**Task brief**
In the material below, find the line that contains "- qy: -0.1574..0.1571" and the line that contains "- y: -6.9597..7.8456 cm", then write out exactly those two lines and everything between them.

**Records supplied**
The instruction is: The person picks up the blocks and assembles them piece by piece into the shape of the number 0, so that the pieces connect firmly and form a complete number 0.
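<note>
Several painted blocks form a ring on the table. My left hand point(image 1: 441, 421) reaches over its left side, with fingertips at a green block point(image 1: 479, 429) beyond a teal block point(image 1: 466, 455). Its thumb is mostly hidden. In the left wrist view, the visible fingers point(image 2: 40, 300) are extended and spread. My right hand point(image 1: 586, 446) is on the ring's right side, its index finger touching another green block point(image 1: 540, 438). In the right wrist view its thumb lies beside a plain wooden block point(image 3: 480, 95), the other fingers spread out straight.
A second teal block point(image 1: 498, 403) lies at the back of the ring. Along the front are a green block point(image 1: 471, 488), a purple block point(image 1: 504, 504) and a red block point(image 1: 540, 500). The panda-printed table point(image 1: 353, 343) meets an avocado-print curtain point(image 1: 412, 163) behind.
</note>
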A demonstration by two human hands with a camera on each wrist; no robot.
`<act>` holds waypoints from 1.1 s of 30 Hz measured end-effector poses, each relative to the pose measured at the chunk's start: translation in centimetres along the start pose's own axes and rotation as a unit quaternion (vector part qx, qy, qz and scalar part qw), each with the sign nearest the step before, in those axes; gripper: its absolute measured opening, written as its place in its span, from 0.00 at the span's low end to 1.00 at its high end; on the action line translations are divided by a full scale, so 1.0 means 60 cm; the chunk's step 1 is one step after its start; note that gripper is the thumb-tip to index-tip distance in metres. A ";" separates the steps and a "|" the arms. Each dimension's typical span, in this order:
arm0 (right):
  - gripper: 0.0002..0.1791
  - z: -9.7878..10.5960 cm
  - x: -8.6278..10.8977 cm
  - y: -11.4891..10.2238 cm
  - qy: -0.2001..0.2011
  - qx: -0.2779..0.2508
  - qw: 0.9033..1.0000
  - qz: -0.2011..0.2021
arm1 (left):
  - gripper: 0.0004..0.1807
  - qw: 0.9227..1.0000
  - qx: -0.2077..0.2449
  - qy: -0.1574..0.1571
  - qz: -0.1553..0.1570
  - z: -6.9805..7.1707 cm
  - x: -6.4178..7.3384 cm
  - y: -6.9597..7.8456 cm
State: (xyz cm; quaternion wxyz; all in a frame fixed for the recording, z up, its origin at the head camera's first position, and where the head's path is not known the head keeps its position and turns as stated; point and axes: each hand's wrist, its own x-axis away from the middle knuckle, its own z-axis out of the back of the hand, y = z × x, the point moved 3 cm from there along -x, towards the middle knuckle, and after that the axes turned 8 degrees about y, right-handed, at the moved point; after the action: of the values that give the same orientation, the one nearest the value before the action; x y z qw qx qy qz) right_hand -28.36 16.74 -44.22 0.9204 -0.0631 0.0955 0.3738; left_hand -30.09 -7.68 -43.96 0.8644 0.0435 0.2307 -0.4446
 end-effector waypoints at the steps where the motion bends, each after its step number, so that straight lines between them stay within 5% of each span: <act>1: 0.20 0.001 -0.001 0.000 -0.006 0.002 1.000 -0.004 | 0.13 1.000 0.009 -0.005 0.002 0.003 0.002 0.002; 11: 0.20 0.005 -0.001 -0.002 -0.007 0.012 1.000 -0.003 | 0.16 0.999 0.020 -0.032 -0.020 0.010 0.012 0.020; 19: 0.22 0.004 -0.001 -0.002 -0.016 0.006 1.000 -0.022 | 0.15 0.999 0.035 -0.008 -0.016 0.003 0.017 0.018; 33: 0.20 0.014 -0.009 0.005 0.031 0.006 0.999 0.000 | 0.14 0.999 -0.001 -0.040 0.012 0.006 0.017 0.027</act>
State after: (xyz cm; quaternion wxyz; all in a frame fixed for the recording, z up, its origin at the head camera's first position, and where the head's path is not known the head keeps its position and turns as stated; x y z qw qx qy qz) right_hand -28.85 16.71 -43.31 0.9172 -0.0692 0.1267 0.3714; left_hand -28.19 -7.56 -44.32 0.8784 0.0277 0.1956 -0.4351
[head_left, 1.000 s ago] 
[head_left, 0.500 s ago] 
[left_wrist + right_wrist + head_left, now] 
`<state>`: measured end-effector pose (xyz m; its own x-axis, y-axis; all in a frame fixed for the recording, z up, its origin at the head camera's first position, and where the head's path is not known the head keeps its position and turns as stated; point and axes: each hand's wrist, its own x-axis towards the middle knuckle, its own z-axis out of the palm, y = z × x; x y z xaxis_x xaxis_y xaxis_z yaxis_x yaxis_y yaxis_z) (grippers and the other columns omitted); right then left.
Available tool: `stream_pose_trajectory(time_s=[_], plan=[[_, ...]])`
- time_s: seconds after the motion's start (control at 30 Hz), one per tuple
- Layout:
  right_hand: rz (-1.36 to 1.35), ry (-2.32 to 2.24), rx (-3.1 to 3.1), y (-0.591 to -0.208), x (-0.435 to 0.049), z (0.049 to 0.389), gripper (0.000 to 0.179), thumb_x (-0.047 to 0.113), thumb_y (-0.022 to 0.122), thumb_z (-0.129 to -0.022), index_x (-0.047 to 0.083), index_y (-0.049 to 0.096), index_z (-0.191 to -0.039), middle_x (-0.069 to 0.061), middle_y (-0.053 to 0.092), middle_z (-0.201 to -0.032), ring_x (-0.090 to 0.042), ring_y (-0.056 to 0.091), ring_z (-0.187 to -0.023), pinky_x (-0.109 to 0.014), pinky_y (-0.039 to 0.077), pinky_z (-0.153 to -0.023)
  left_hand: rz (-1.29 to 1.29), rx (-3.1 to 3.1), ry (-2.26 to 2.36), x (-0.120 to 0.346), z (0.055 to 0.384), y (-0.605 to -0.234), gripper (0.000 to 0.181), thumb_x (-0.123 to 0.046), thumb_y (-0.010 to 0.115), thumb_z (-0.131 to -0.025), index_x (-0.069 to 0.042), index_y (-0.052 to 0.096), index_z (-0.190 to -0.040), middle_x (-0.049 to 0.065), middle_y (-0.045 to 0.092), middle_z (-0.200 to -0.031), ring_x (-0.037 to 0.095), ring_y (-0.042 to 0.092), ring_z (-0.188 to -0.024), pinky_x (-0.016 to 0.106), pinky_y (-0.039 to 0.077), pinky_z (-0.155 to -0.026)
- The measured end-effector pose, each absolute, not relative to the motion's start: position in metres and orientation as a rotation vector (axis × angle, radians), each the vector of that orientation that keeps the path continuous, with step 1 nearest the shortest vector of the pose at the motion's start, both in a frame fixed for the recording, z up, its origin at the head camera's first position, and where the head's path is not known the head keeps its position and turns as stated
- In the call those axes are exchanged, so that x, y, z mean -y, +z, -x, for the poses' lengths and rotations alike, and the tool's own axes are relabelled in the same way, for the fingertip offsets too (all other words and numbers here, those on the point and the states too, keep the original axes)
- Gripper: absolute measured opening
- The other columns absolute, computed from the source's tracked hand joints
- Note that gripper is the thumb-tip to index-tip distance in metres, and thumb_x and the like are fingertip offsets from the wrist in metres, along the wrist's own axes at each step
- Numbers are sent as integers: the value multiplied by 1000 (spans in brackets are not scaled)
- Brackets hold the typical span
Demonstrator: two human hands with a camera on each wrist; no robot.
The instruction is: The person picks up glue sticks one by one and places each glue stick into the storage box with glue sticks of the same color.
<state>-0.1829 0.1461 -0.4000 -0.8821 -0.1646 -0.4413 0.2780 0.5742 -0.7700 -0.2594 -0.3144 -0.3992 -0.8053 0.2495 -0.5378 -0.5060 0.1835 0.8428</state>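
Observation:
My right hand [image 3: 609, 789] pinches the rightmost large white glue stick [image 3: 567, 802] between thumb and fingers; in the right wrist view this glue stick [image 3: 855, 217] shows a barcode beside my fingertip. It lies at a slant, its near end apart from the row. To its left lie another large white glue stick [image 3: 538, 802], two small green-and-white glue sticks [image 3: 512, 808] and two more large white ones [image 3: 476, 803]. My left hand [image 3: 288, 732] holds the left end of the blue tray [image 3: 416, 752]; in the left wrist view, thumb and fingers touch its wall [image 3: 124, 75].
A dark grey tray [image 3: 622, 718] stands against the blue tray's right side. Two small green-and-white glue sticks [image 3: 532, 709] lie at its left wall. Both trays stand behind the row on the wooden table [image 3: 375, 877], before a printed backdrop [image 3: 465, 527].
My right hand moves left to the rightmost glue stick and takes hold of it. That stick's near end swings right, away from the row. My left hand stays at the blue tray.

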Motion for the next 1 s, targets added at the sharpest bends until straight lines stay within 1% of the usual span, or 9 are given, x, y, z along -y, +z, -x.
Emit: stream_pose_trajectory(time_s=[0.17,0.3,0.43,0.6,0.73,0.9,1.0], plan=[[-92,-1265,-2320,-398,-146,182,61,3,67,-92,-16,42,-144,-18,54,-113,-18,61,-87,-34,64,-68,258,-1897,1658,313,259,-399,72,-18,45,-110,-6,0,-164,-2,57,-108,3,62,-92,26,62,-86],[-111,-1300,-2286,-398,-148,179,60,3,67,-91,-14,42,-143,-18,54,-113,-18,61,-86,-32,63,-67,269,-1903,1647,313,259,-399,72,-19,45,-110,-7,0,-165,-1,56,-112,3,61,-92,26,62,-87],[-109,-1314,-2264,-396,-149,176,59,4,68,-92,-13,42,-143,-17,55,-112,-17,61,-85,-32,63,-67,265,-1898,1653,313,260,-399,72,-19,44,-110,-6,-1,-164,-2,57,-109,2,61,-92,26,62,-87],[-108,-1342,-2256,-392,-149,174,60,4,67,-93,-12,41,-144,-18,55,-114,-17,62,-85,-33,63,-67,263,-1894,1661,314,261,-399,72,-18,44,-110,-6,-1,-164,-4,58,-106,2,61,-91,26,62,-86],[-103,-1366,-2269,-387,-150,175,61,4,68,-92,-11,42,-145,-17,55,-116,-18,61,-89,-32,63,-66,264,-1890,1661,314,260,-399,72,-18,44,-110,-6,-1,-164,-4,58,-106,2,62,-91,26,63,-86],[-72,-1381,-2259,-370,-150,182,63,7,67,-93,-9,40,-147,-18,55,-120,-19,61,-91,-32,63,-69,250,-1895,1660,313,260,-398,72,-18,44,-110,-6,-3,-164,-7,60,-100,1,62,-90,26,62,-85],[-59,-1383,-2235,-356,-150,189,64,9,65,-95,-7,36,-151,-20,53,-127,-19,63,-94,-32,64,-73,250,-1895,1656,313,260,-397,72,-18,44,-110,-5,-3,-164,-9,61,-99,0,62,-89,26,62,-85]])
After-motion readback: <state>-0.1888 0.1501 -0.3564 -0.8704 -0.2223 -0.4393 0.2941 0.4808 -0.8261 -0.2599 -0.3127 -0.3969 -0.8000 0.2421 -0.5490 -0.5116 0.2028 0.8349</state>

**Result below**
  - qy: -0.1574..0.1571
  - qz: -0.1553..0.1570
  - z: -6.9805..7.1707 cm
  - x: -6.4178..7.3384 cm
  - y: -6.9597..7.8456 cm

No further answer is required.